PDGM came into play on January 1, but there were still a lot of questions. I want to highlight some of the most popular myths that are still circulating about PDGM. The first myth is that Medicare no longer reimburses for therapy services, particularly for speech-language pathology. This is wrong because the Centers for Medicare and Medicaid Services (CMS) put out a statement about the importance of therapy services. It listed speech-language pathology services in regard to taking care of patients who are homebound and playing a part in home health care services. Medicare still reimburses for therapy services.
The second myth is that Medicare no longer reimburses for a patient with a dementia diagnosis. That is wrong. Medicare has not changed their eligibility criteria. Prior to PDGM, Medicare paid for patients' services even though it had a diagnosis of dementia. They still continue to reimburse for patients with a diagnosis of dementia.

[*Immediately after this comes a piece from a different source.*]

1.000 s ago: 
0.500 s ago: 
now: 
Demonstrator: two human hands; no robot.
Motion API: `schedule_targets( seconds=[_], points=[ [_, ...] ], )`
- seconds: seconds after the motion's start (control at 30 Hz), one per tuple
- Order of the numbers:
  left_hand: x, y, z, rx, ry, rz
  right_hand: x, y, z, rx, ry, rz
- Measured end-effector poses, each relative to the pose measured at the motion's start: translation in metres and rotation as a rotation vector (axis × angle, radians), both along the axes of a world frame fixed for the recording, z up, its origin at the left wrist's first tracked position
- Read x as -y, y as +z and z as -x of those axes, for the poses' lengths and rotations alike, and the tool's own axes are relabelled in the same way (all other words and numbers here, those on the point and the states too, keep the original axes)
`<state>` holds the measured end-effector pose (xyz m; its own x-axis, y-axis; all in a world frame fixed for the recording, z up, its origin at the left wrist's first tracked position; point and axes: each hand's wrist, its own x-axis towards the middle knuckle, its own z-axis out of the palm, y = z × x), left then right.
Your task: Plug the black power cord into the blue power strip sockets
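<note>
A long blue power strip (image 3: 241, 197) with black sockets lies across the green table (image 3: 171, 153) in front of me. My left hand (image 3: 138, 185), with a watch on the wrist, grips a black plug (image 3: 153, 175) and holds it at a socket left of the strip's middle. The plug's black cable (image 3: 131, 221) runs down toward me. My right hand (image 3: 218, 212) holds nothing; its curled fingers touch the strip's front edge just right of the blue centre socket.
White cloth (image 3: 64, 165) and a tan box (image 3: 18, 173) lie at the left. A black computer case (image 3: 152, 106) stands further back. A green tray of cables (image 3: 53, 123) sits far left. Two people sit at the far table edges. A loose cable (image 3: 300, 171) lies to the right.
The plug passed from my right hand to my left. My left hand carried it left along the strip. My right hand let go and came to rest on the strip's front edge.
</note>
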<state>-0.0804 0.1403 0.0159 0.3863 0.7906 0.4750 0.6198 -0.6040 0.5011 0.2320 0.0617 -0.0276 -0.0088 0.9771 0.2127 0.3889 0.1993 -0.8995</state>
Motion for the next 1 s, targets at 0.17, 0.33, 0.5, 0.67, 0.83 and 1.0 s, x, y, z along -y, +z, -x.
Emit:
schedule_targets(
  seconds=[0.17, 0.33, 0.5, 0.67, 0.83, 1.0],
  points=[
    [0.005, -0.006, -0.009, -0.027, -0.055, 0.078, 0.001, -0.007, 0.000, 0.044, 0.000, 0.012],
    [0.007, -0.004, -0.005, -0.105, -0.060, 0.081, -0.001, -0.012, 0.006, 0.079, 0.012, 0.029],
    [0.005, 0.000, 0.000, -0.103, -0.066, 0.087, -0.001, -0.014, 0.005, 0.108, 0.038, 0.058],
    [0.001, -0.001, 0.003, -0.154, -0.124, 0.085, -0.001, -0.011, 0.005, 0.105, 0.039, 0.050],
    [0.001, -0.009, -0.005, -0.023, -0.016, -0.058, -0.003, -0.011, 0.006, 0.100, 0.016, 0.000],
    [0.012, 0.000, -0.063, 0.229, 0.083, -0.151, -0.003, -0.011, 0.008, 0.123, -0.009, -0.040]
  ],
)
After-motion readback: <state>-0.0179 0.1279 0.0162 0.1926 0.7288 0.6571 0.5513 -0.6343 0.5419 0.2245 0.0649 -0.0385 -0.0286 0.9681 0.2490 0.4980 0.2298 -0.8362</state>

Another myth is that Medicare allows for a set amount of therapy visits for patients per episode. The truth is that Medicare does not care how many visits a home health agency provides. That means it is up to the home health agency to determine how many visits should be provided to the patient. We would hope that the home health agency allows the clinician to make that decision, and ultimately oversees the physician who signs the plan of care.
Medicare no longer allows speech-language pathologists to perform OASIS assessments. This is wrong as well. Speech-language pathologists are given the privilege to provide the assessments during a patient's episode of care. I would say that it is more important now that speech-language pathologists are taking part in providing OASIS assessments moving forward.
The last myth is that Medicare will no longer reimburse maintenance therapy. Maintenance programs keep patients safe and aging in place, now more than ever. This needs to happen despite having a chronic or terminal illness such as dementia.
In case you are not aware of how PDGM works, I am going to talk about the newest method of reimbursement for Medicare in home health services. It is the most significant, major reimbursement change we have had in 20 years. Prior to PDGM, home health agencies were reimbursed depending on therapy services. The more therapy services that an agency provided, the more reimbursement that agency received. Many agencies were incentivizing clinicians to provide more services. All of a sudden Medicare put on the brakes, so that is no longer the case. Agencies are reimbursed depending on patient characteristics.
There are multiple characteristics for reimbursement. These include the patient's diagnosis, what comorbidities there are for the patient, and the admission source, which is where they came from. There is more reimbursement for somebody coming from acute care rehabilitation centers and skilled nursing facilities (SNF) than in the community.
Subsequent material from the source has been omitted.